Marshall, Colleagues Introduces Bill to Strengthen Pipeline, Lower Costs for Key Prescription Drugs
(Washington, DC, June 3, 2022) — U.S. Senator Roger Marshall, M.D. (R-KS) joined Senators Tim Kaine (D-VA), Bill Cassidy (R-LA), and Maggie Hassan (D-NH) in introducing the Biologics Market Transparency Act (S. 4302). This bipartisan legislation would give physicians and patients critical information they need to make treatment decisions that are best for them, including helping plan for potential drug shortages.
“As a physician, I can attest to the importance of having up-to-date information on available medicine before my patient and I decide on a treatment course,” said Senator Marshall. “Physicians and other health care providers have up-to-date information on available prescription brand name drugs and generics. However, we don’t have that for biologics and biosimilars – medicines which are incredibly more complex and are used for treating debilitating and life-threatening diseases. Our commonsense, bipartisan legislation fixes that knowledge gap so health care providers will always know about all available options to help pick a treatment that works best.”
“Virginians with serious medical conditions should be focused on their well-being, not worrying about whether they’re going to be able to pay for their medicine,” said Senator Kaine. “Strengthening the FDA’s approval processes will help make as many safe, effective treatment options available for patients as possible, while increasing transparency regarding drugs that leave the market will give folks the information they need to plan ahead. I look forward to working with my colleagues to get these bipartisan bills across the finish line and lower costs for Virginia families.”
“The United States has the greatest drug development and innovation capabilities in the world.
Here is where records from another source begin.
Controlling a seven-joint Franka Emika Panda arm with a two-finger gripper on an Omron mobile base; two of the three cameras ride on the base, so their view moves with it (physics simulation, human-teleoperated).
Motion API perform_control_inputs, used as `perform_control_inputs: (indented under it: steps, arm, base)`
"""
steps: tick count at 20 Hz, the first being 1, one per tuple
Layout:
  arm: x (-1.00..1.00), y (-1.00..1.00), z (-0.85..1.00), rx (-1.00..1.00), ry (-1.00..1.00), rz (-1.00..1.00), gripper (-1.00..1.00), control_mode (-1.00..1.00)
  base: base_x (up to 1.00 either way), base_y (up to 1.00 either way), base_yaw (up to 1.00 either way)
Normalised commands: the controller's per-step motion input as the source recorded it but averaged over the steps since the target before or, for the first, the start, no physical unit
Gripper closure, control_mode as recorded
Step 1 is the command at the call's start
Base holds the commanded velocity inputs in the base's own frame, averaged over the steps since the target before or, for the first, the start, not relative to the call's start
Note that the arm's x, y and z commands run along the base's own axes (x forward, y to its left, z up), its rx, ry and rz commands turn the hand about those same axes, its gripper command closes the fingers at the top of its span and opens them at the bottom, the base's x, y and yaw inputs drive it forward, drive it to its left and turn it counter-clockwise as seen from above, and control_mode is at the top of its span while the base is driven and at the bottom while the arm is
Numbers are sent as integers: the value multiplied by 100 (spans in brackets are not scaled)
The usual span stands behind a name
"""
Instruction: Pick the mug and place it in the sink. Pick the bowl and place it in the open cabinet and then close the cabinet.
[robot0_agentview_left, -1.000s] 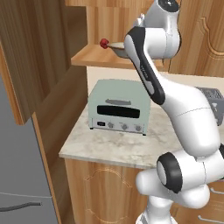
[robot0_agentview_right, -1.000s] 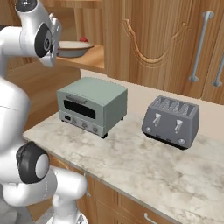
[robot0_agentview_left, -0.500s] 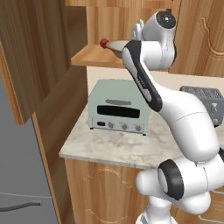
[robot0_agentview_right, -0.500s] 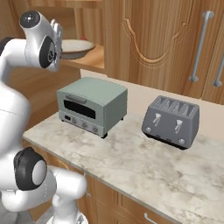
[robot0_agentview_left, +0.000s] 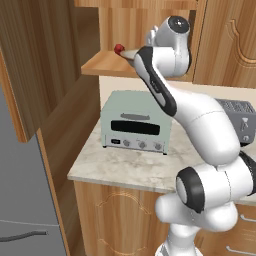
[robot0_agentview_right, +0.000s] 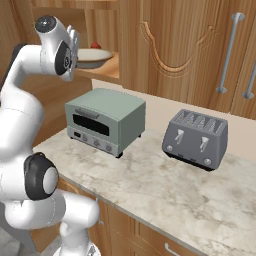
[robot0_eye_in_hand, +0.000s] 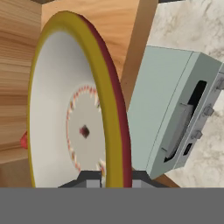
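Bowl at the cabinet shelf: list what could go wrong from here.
1. The gripper pinches only the rim of the bowl; it may tip on release.
2. A small red object sits on the shelf beside the bowl and could be knocked.
3. The toaster oven stands directly below a fall.

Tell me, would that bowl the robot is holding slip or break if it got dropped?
The bowl looks stiff and glazed, so it would probably chip or crack if it fell. The hand pinches just its thin rim, and that smooth rim could slip. It is wide and shallow, so set down on the cabinet shelf it should sit flat, not tip.
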Motion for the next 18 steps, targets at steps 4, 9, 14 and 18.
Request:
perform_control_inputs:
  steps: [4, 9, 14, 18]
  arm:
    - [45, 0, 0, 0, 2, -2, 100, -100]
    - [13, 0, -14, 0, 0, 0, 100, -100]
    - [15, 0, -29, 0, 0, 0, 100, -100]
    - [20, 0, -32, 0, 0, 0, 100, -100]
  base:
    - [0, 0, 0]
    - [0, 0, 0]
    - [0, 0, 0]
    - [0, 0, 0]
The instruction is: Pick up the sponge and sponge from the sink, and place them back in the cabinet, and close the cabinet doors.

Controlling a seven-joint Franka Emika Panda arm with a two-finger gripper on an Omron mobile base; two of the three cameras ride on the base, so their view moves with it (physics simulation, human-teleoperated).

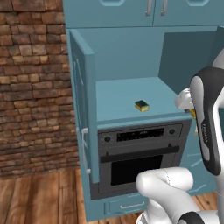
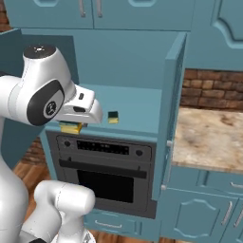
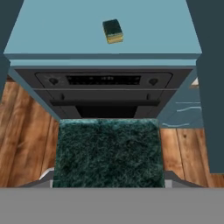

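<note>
arm (image 2: pixel 42 95): glossy white rounded shells | joints: dark grey bands and round caps | cap: small pale emblem | forearm (image 1: pixel 209 127): faint grey lettering along dark strip

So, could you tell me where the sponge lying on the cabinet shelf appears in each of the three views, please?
Left base view: shelf sponge, right of centre on the teal shelf, above the oven.
Right base view, near the picture's middle, just right of the robot's hand.
Hand view, near the top, above centre.
Shared landmark: the black oven directly below the shelf.
</note>
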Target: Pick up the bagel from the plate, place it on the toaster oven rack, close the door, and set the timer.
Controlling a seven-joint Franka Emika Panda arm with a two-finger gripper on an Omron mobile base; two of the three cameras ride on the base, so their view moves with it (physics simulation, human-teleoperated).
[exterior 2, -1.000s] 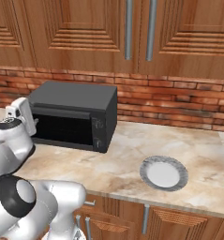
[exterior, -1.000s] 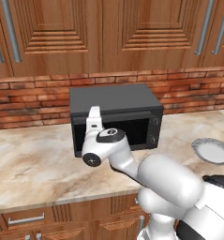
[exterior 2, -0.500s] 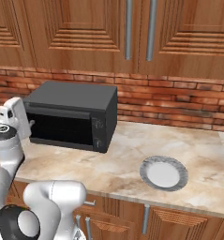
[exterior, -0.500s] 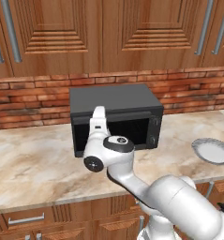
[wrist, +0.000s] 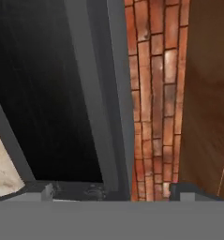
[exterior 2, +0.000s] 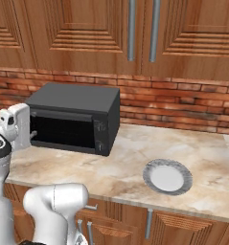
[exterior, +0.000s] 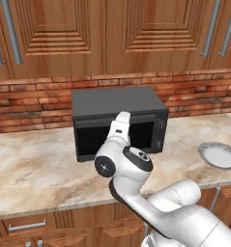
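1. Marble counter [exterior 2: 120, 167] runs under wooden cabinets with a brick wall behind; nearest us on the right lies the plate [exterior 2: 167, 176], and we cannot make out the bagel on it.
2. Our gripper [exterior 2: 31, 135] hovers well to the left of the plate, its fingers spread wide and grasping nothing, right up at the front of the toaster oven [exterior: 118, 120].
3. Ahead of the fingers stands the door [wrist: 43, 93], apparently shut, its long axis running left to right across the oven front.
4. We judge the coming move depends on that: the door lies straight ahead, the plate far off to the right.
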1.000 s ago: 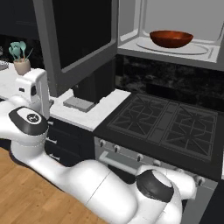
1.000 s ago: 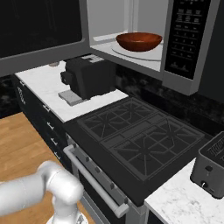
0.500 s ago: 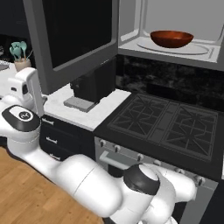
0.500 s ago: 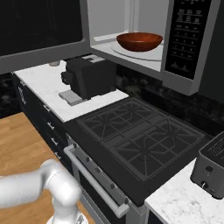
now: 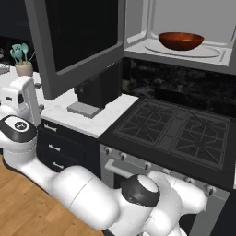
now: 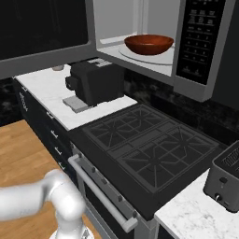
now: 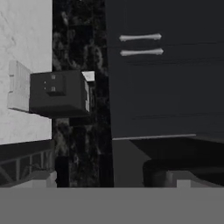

While encouraging investment in lifesaving drugs, we must also support competition and help bring low-cost options to market. Our bill ensures FDA has information to improve the system and promotes low-cost drugs for patients,” said Senator Cassidy.
Under current law, prescription drug manufacturers must notify the FDA if they withdraw a drug from the market. The publication, Approved Drug Products with Therapeutic Equivalence Evaluations, also known as the Orange Book, provides important information to generic drug developers and providers. Generic drug developers use the Orange Book to learn when patents and exclusivities expire. Physicians use it to learn about drug substitution and if other equivalent therapeutics could be appropriate for their patients and more.
The Purple Book is intended to be the equivalent resource but for biological which are more complex and are used to treat life-threatening diseases. However, current law does not require biologics applicants to notify the FDA if a biologic or biosimilar is withdrawn from the market. This means that for products like insulin, the FDA and health care providers are not able to determine what products are actively being marketed and available to patients.
The bipartisan Biologics Market Transparency Act would require applicants of biologics and biosimilars to notify FDA of changes related to the status of these medicines. This would increase transparency in the drug market by requiring manufacturers to share information with the FDA regarding when their biologics are coming off the market.
The legislation has been included in the HELP Committee’s bipartisan reauthorization of the FDA user fee programs, the Food and Drug Administration Safety and Landmark Advancements Act (S. 4348). The Committee is expected marked up the package on Wednesday, June 8, 2022.